Collaboration and Cultural Respect
Medieval music sources come from cultures and histories. If you borrow melodies from living traditions credit the source. If you work with a traditional musician pay them fairly and let them define how their instrument is played. Avoid pretending that you discovered a culture by reading one Wikipedia entry. If a language appears in your song get a proper translator and phonetic guidance so your vocal delivery is believable and respectful.
Case Studies and Breakdowns
Break down a famous medieval metal track in your head. Listen for instrument placement, mode use, and lyric technique. Here are quick snapshots to train your ear.
Eluveitie reference. Listen to the way the hurdy gurdy or violin carries the central motif while guitars add rhythm and force. The vocals alternate between chant like clean singing and harsh textures. Notice how the mix gives space to the folk instruments without making them background props.
Skyclad reference. Listen to the lyrical wit and how a simple acoustic chord progression supports strong melody. Skyclad often uses imagery in close quarters which helps you feel the story instantly.
How to Write Your First Medieval Metal Song Today
- Pick a one sentence theme that fits medieval imagery. Make it vivid and specific.
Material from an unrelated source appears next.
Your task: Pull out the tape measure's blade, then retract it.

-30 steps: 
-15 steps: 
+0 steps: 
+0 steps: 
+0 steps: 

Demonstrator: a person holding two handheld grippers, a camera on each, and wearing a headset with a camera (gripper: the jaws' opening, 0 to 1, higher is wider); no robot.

- Create a two bar motif on a folk instrument or guitar at 90 to 140 BPM depending on mood.
- Choose a mode. Try Dorian or Mixolydian first.
- Write a short chorus with a ring phrase you can sing back. Keep it under 12 words if possible.
- Write two verses with concrete objects and time crumbs. Keep the story moving.
- Arrange with intro motif, verse, chorus, verse, instrumental, chorus, bridge, final chorus. Use dynamics to build.
- Record a demo in your DAW and share it with two friends who are honest and loud. Ask them what line they remember first.
- Fix only the one element that blocks the emotion. Then sleep and come back with fresh ears.
Frequently Asked Questions
What modes sound medieval?
Dorian, Phrygian, Aeolian and Mixolydian are common. Dorian gives a minor but hopeful feel. Phrygian adds darkness. Aeolian is natural minor and feels mournful. Mixolydian feels ancient and celebratory. Try the same melody in each and choose the mood you need.
Do I need real folk instruments or can I use samples
Samples are fine and often necessary. Live players add nuance that samples cannot fully reproduce. A good compromise is to use samples for demos and hire one or two live players for the final recording or for key solos. When using samples process them to add human variations so they breathe.
How do I avoid medieval cliche lyrics
Focus on small human details rather than sweeping fantasy adjectives. Use objects, specific places and short time markers. If you must use archaic words use only one or two per song to keep authenticity without parody.
What tempo works best
There is no single tempo. For anthems 100 to 130 BPM works well. For ritual doom go 60 to 80 BPM. For battle gallops push 140 to 180 BPM. The tempo should suit the lyric and the groove you want listeners to move to.
How do I make acoustic instruments cut through a heavy mix
Use EQ to give the instrument a presence band around 1.5 to 4 kHz. Add a short presence boost and avoid competing guitar frequencies in the same band. Use mid side processing to widen the guitar while keeping the flute more centered. Compression and transient shaping also help for sustained instruments.
Should I sing in old languages
Singing in old languages can be powerful but requires research. Use a translator, get phonetic coaching, and understand the meaning so you deliver with intention. If you use one line in a different language place it in the chorus or a key phrase so listeners can grasp its weight.